Reading through every winner feels an incredible experience, one that sparks myriad memories and thoughts and this is what the best stories do… they connect our ideas joining individual points together and creating a gossamer web of ties and threads that increase our awareness of the awe-inspiring complexity and sophistication of life.

From Arthur Ransome’s  Pigeon Post, the inaugural winner in 1936, through to Sarah Crossan’s One, last year’s winner, the CILIP Carnegie Medal offers outstanding writing and outstanding reading experiences.  Though tomes and tones may differ, these words have pushed boundaries, have innovated, illuminated and inspired.

Being able to explore each title and try to entice new readers to delve into their depths and fathoms feels incredibly exciting and a real journey.  I hope you might be tempted to join me on some of this, to try something different or new and to encourage others to do likewise.  Literature lives when it is not only in the hands of readers, but in their hearts and minds too.  Let’s make this anniversary an exciting one, let’s look forward to this year’s eventual winner when it is announced in June, but most of all let’s rejoice in the words of winners and challenge ourselves to write and speak new words about these…


Once Upon a Time…

Tricia Adams

This is where every story starts so please, let me introduce myself.  I am a librarian, Tricia Adams, and have been lucky enough to have been one for my whole career – though the jobs I have had are like chalk and cheese in many respects!  Having said that, my passion has always been to get people reading and I am often to be seen recommending books, arriving with parcels of books – on loan of course – for sick friends and relatives, and giving books to any children who come into my sphere!  And, then there’s the day job, which is all about supporting people who work in school libraries through the School Library Association – of which I am the Director.  School libraries are a key enabler in helping kids find the books they need and, working in partnership with public libraries, provide the lifeblood of our reading future.

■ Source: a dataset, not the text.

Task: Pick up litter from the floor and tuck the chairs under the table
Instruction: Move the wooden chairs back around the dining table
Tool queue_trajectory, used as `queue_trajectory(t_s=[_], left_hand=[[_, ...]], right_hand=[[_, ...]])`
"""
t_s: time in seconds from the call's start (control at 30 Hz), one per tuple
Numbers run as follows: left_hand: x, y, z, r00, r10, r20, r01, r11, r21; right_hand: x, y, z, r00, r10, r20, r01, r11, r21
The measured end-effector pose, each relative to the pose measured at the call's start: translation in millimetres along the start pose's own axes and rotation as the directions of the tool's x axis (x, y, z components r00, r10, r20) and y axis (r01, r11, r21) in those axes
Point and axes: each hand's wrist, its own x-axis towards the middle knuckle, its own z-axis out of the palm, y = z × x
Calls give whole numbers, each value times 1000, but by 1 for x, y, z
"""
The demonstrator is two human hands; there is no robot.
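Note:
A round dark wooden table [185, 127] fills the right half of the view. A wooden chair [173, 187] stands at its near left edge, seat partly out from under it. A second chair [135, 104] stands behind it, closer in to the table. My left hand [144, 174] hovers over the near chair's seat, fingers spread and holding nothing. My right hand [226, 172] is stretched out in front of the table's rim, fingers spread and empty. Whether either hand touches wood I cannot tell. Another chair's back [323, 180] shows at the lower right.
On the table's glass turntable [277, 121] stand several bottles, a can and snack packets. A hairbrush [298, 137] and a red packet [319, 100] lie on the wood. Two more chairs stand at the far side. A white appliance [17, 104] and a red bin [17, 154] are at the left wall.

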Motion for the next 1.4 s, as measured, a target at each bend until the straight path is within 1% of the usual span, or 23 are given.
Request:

This is why I am so honoured, and just plain thrilled, to be chairing the judging panel in this important anniversary year for the Carnegie and Greenaway Awards.  The fantastic involvement of both school and public libraries in shadowing the awards is so important in involving students in reading, not only in reading for pleasure, but also in placing the very best texts in front of students and encouraging them, perhaps to stretch themselves, to read something they may never have otherwise picked up – and possibly, just possibly, discover a whole new passion!  I do hope so.

I had the pleasure of being Chair of Judges back in 2008, we had a fantastic year, I am looking forward to an even greater year this year!  The judges have already committed an enormous amount of work and effort to their reading – this year we have had the most nominations in the history of either award – 114 Carnegie and 93 Greenaway.  They have worked, and continue to work really hard to produce a Longlist, with the then unenviable task of judging these titles again, to create the Shortlist (published 16th March).  The judges make up a team who fight hard for the books they think deserve to gain the high distinction of being on the Longlist and Shortlist – and every book has had its time in the spotlight.  The quality of nominations was such this year that it was an incredibly hard process to arrive at the Longlist.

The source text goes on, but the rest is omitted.